• YOUR ASSIGNMENT:
An exact reprint of every record below is required, with the pictures left out.

[INPUT DATA Boundary: Start]

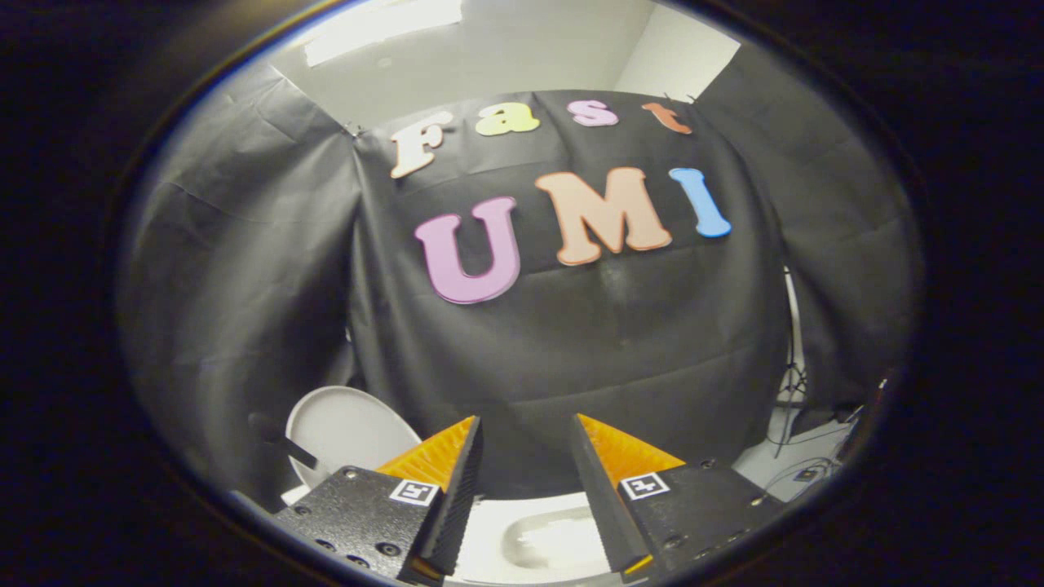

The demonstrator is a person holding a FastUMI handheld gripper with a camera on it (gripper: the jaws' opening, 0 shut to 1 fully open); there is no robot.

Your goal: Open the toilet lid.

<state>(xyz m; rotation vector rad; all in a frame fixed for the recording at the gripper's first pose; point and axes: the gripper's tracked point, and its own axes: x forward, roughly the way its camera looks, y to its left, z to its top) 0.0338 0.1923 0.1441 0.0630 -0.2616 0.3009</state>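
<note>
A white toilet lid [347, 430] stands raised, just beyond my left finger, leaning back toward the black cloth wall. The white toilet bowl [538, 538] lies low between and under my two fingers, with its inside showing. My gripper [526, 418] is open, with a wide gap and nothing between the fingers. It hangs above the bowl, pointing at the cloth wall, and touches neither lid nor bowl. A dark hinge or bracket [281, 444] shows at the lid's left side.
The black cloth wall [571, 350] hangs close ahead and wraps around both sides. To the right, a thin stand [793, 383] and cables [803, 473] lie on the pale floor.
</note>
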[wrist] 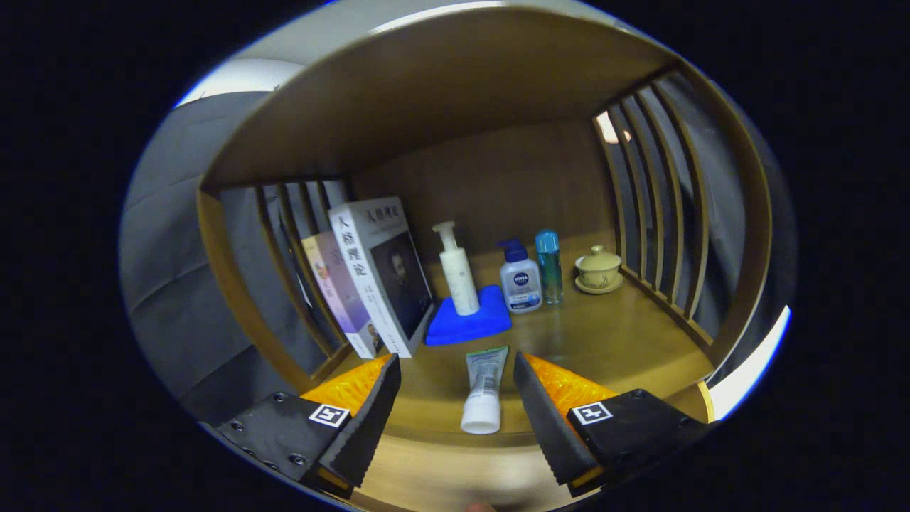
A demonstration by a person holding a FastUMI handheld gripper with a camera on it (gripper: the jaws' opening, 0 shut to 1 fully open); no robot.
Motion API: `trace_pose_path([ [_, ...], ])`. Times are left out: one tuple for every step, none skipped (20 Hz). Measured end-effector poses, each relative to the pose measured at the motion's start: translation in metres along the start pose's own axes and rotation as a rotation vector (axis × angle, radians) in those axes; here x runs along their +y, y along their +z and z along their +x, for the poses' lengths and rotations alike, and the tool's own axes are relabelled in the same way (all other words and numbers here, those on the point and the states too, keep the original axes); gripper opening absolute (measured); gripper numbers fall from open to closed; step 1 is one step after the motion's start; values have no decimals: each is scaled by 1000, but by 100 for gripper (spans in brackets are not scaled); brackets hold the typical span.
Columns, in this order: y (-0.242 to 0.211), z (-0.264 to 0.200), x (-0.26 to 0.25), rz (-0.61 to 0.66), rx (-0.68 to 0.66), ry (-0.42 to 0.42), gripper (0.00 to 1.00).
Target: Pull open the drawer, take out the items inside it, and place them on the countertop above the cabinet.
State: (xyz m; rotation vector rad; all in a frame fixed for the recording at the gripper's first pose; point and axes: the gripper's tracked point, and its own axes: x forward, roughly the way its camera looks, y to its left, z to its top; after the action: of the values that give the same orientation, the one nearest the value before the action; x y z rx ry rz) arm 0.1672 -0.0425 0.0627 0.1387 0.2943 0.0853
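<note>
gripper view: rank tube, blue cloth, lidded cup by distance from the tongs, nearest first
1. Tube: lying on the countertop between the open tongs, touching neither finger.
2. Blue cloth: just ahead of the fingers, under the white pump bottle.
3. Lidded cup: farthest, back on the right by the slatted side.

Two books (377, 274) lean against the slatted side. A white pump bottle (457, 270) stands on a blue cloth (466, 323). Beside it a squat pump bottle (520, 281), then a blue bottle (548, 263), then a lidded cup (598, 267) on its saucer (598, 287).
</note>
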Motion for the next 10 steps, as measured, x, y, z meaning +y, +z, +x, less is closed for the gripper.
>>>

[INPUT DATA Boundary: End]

• TASK SOLUTION:
The demonstrator is a person holding a FastUMI handheld gripper with a camera on it (gripper: the jaws' opening, 0 shut to 1 fully open); there is no robot.

Your goal: Open the toilet lid.

<state>(xyz m; rotation vector rad; all in a frame fixed for the recording at the gripper's first pose; point and axes: the gripper's tracked point, and its own axes: x forward, roughly the way its camera looks, y to its left, z to its top) 0.0338 0.1923 0.1441 0.0630 -0.2616 0.3009</state>
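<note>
A white toilet lid [347, 430] stands raised, just beyond my left finger, leaning back toward the black cloth wall. The white toilet bowl [538, 538] lies low between and under my two fingers, with its inside showing. My gripper [526, 418] is open, with a wide gap and nothing between the fingers. It hangs above the bowl, pointing at the cloth wall, and touches neither lid nor bowl. A dark hinge or bracket [281, 444] shows at the lid's left side.
The black cloth wall [571, 350] hangs close ahead and wraps around both sides. To the right, a thin stand [793, 383] and cables [803, 473] lie on the pale floor.
</note>
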[wrist] 
A demonstration by a person holding a FastUMI handheld gripper with a camera on it (gripper: the jaws' opening, 0 shut to 1 fully open); no robot.
Motion API: `trace_pose_path([ [_, ...], ])`. Times are left out: one tuple for every step, none skipped (20 Hz). Measured end-effector poses, each relative to the pose measured at the motion's start: translation in metres along the start pose's own axes and rotation as a rotation vector (axis × angle, radians) in those axes; here x runs along their +y, y along their +z and z along their +x, for the poses' lengths and rotations alike, and the tool's own axes are relabelled in the same way (all other words and numbers here, those on the point and the states too, keep the original axes); gripper opening absolute (measured); gripper numbers fall from open to closed; step 1 is one step after the motion's start; values have no decimals: each is scaled by 1000, but by 100 for gripper (spans in brackets are not scaled); brackets hold the typical span.
Columns, in this order: y (-0.242 to 0.211), z (-0.264 to 0.200), x (-0.26 to 0.25), rz (-0.61 to 0.66), rx (-0.68 to 0.66), ry (-0.42 to 0.42), gripper (0.00 to 1.00).
Target: Pull open the drawer, take out the items inside it, and place them on the countertop above the cabinet.
State: (xyz m; rotation vector rad; all in a frame fixed for the recording at the gripper's first pose; point and axes: the gripper's tracked point, and its own axes: x forward, roughly the way its camera looks, y to its left, z to its top; after the action: of the values that give the same orientation, the one nearest the value before the action; x y z rx ry rz) arm 0.1672 -0.0425 0.0627 0.1387 0.2943 0.0853
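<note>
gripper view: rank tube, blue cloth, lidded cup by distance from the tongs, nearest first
1. Tube: lying on the countertop between the open tongs, touching neither finger.
2. Blue cloth: just ahead of the fingers, under the white pump bottle.
3. Lidded cup: farthest, back on the right by the slatted side.

Two books (377, 274) lean against the slatted side. A white pump bottle (457, 270) stands on a blue cloth (466, 323). Beside it a squat pump bottle (520, 281), then a blue bottle (548, 263), then a lidded cup (598, 267) on its saucer (598, 287).
</note>
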Motion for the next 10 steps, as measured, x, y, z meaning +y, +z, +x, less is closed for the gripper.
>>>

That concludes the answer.